*** Opening EXERCISE DATA ***

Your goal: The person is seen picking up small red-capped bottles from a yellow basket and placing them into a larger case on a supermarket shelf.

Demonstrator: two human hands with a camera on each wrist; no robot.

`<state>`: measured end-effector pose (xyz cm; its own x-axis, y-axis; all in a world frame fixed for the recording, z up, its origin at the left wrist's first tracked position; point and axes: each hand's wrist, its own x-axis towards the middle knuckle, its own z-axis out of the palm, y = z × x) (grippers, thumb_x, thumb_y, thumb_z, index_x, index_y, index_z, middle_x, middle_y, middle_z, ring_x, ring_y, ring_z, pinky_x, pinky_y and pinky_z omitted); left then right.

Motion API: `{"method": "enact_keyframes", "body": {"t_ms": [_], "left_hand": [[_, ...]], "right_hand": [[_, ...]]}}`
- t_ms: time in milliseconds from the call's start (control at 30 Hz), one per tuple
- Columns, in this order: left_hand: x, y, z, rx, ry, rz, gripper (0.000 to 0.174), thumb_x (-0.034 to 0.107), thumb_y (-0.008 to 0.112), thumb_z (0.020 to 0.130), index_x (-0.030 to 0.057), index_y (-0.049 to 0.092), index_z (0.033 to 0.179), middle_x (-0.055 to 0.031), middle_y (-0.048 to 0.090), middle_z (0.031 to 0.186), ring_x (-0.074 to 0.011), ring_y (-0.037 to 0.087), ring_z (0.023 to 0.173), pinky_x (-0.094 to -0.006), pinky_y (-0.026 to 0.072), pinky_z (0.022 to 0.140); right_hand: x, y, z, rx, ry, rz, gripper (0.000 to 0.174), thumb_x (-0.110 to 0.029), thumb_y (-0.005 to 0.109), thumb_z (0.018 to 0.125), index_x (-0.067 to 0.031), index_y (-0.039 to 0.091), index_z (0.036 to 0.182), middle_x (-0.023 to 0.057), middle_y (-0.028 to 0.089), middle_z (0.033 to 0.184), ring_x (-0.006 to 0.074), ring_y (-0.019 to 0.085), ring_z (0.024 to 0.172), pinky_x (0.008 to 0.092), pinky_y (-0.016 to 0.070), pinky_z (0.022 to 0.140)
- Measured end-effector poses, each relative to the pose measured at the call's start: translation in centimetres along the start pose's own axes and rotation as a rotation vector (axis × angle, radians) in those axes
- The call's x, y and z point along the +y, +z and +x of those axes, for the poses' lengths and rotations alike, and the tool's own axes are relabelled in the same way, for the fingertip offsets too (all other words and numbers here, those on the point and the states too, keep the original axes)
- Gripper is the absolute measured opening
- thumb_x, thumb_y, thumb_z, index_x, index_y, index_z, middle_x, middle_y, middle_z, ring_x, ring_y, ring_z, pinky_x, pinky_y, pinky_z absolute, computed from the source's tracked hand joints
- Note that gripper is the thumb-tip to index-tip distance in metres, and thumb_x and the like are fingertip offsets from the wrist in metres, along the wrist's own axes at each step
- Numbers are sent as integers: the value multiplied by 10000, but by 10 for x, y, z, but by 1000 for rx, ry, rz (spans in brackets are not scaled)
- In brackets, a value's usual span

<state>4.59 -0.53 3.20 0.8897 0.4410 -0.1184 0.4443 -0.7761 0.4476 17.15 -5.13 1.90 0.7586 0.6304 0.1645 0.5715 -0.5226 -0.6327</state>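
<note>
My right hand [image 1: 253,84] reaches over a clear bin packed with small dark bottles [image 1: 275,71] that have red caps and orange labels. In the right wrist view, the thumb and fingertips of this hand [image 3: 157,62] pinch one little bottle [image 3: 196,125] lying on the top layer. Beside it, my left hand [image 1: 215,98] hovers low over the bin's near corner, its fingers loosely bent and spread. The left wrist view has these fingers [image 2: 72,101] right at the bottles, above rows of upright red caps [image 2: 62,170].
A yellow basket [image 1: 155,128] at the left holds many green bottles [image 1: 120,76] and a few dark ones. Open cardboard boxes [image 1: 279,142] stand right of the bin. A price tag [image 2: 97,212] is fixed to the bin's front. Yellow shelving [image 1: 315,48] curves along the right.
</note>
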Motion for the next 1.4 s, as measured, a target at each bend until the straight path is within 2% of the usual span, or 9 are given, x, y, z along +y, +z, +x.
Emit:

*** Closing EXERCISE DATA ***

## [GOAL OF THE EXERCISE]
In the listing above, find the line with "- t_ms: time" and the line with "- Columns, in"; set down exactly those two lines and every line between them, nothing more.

## [RESULT]
- t_ms: time in milliseconds from the call's start (control at 30 Hz), one per tuple
- Columns, in this order: left_hand: x, y, z, rx, ry, rz, gripper (0.000 to 0.174), thumb_x (-0.034 to 0.107), thumb_y (-0.008 to 0.112), thumb_z (0.020 to 0.130), index_x (-0.030 to 0.057), index_y (-0.049 to 0.092), index_z (0.033 to 0.179), middle_x (-0.055 to 0.031), middle_y (-0.048 to 0.090), middle_z (0.031 to 0.186), ring_x (-0.074 to 0.011), ring_y (-0.037 to 0.087), ring_z (0.023 to 0.173), pinky_x (-0.094 to -0.006), pinky_y (-0.026 to 0.072), pinky_z (0.022 to 0.140); right_hand: x, y, z, rx, ry, rz, gripper (0.000 to 0.174), thumb_x (-0.110 to 0.029), thumb_y (-0.005 to 0.109), thumb_z (0.018 to 0.125), index_x (-0.067 to 0.031), index_y (-0.039 to 0.091), index_z (0.036 to 0.182), middle_x (-0.023 to 0.057), middle_y (-0.028 to 0.089), middle_z (0.033 to 0.184), ring_x (-0.006 to 0.074), ring_y (-0.019 to 0.085), ring_z (0.024 to 0.172), pinky_x (0.008 to 0.092), pinky_y (-0.016 to 0.070), pinky_z (0.022 to 0.140)

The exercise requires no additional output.